(Beginning of MATERIAL PROVIDED)

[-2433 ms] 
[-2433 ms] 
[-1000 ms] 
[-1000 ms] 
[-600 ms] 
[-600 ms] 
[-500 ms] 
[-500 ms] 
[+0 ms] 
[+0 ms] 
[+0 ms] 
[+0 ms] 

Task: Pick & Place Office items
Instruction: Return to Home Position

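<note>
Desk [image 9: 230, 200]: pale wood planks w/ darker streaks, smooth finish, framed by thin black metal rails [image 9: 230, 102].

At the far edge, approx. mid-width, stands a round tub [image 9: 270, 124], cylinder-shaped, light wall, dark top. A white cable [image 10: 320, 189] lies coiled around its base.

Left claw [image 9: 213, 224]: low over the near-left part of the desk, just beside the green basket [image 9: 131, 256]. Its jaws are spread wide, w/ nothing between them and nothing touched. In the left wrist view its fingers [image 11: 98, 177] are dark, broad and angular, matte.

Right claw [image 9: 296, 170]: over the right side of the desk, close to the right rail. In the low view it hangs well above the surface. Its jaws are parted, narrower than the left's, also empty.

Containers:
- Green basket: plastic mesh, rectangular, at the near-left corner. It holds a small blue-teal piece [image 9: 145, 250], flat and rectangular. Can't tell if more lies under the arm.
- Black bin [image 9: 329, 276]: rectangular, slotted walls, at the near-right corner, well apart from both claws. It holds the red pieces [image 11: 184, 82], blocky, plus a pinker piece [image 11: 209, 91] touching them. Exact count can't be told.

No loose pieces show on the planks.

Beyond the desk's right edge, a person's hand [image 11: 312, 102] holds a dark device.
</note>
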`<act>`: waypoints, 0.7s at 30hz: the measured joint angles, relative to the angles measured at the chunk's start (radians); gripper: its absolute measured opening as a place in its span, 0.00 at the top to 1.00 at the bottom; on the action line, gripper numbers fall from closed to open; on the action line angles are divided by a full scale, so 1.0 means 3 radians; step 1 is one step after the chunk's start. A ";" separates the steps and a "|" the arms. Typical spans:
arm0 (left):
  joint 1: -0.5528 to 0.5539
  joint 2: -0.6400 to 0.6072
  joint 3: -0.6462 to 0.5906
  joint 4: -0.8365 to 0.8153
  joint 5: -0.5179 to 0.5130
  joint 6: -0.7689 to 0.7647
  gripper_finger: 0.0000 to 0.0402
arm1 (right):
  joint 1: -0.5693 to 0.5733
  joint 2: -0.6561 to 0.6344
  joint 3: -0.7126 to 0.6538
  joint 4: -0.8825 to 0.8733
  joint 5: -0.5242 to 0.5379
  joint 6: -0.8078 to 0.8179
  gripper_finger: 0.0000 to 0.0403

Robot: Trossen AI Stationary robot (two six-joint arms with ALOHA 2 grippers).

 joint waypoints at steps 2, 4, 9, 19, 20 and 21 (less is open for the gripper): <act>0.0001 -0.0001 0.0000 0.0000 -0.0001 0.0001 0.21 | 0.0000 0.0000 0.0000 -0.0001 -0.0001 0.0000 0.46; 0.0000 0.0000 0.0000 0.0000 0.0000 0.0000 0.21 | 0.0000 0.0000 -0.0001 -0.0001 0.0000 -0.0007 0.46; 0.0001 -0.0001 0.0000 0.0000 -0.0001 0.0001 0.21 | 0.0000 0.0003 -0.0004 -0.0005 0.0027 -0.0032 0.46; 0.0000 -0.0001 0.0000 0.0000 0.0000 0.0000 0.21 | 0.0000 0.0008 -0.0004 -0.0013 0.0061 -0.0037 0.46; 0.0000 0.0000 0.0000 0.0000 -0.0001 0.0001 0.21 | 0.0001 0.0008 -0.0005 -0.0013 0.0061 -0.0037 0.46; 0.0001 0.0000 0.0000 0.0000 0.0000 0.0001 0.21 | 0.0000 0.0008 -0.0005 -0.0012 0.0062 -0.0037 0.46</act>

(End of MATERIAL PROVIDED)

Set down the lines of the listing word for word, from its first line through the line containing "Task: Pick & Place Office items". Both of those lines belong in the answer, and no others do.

EXERCISE OUTPUT.
[-2433 ms] 
[-2433 ms] 
[-1000 ms] 
[-1000 ms] 
[-600 ms] 
[-600 ms] 
[-500 ms] 
[-500 ms] 
[+0 ms] 
[+0 ms] 
[+0 ms] 
[+0 ms] 

Task: Pick & Place Office items

Nothing more belongs to this answer.